Statistical Analysis

Statistical analysis for the in vitro studies was performed using SYSTAT. A single factor ANOVA, followed by post-hoc Tukey test, was used to determine statistical differences between means. All means were calculated from three experiments, and error bars represent standard error of the mean (SEM). All western blots, activity assays, and activity gel assays were repeated at least twice. For the in vivo studies, the statistical analyses focused on the effects of different treatments on cancer progression. The primary outcome of interest was tumor growth over time. Once tumors were visible, the mice were then randomly assigned to a treatment group and followed until death or until the experiment was terminated. Tumor sizes (mm3) were measured throughout the experiments, resulting in repeated measurements across time for each mouse. Linear mixed effects regression models were used to estimate and compare the group-specific tumor growth curves. In the growth curve analyses, statistically significant global tests of equality across groups were followed up with pairwise comparisons to identify specific group differences. All tests were two-sided and carried out at the 5% level of significance. Analyses were performed with the SAS and R statistical software packages.

RESULTS

Infection of mutant K-ras pancreatic cancer cells with AdN17Rac1 increases Rac1 protein, decreases Rac1 activity, and inhibits growth

MIA PaCa-2 cells that express mutant K-ras were transduced with AdN17Rac1 and showed a dose-dependent increase in expression of the N17 Rac1 immunoreactivity at 48 h after the infection with the adenovirus (Figure 1A). To ensure equal proteinloading, actin expression was measured. There is a significant increase in Rac1 immunoreactive protein with 25 MOI of AdN17Rac1 when compared to cells treated with the AdBglII (100 MOI) vector. The maximum increase in Rac1 immunoreactive protein appears to occur at 100 MOI of the AdN17Rac1 vector. In contrast, Rac activity decreased with increasing N17 Rac1 immunoreactivity (Figure 1B). The Rac-GTP binding assay demonstrated that rac activity decreased with increasing viral titer. The maximum decrease in rac activity was seen with 100 MOI of the AdN17Rac1 vector. The increase in Rac1 immunoreactivity and decrease in rac activity inhibited cell growth. Figure 1C demonstrates significant inhibition of cell growth after infection of MIA PaCa-2 cells with 25, 50, and 100 MOI of the AdN17Rac1 vector. At day 6, cell number decreased by 73% with the 100 MOI AdN17 Rac1compared with AdBglII 100 MOI. In addition, cell doubling time increased significantly. Cell doubling time in controls and cells infected with the AdBglII vector were 22 ± 1 and 22 ± 1 hour, respectively. Infection with the AdN17Rac1 vector significantly increased doubling time to 25 ± 1* with 25 MOI, 27 ± 2* with 50 MOI and 32 ± 2* hours with 100 MOI (n =3, *P < 0.05 vs. AdBglII, Means ± SEM).

Figure 1.

Figure 1

AdRac1N17 infection increased Rac1 protein levels, decreased Rac activity, and inhibited growth in MIAPaCa-2 cells. A. Cells transduced with 0-100 MOI AdRac1N17 demonstrated increases in Rac1 immunoreactivity with increasing viral titer. No difference was seen with AdBglII transfection compared with parental cells. For total Rac1 measurement, 30 μg cellular protein per well was used for western. All of the western blots were repeated to confirm the findings.
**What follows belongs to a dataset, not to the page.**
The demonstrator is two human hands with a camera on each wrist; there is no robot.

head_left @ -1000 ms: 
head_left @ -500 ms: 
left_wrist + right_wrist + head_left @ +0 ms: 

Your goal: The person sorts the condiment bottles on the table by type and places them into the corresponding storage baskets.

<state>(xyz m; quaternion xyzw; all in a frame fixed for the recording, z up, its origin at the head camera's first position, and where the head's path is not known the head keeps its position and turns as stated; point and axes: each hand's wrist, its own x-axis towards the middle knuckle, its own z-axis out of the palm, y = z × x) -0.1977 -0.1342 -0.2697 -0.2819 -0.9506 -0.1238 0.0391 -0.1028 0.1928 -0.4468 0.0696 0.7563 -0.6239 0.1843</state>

B. Representative western blot showing dose-dependent decreases in Rac1 activation in AdRac1N17-transduced MIAPaCa-2 cells. AdBglII served as a control. Cell lysates were immunoprecipitated with PAK-1 PBD-agarose. Associated GTP-bound Rac1 was determined by immunoblotting with anti-Rac1 antibody. 10 nM GTP was added to untreated cells as the positive control.

C. Overexpression of AdRac1N17 delayed MIAPaCa-2 cell growth. MIAPaCa-2 cells transduced with 0 100MOI AdRac1N17 or 100 MOI AdBglII demonstrated reductions in cell growth with AdRac1N17100 MOI. No significant changes were seen with AdBglII transduction compared with parental cells. Mean in vitro cell growth of control, AdRac1N17-or AdBglII-transduced MIAPaCa-2 cells are shown. Each point represents the mean values, n= 3. *P < 0.05 vs. 100 MOI AdBglII.

D. Plating efficiency was decreased with increased AdRac1N17 transduction in MIAPaCa-2 cells. MIAPaCa-2 cells were seeded at 5 × 105 cells / plate overnight until attached, transduced by AdRac1N17 or AdBglII for 24 hours, recovered in full media without adenovirus for another 24 hours, and were then trypsinized and plated for clonogenic survival. AdRac1N17 transduced cells decreased plating efficiency at 100 MOI. No significant changes were seen with AdBglII transfer compared with parental cells. Each point represents the mean values, n = 3. *P < 0.05 vs.100 MOI AdBglII.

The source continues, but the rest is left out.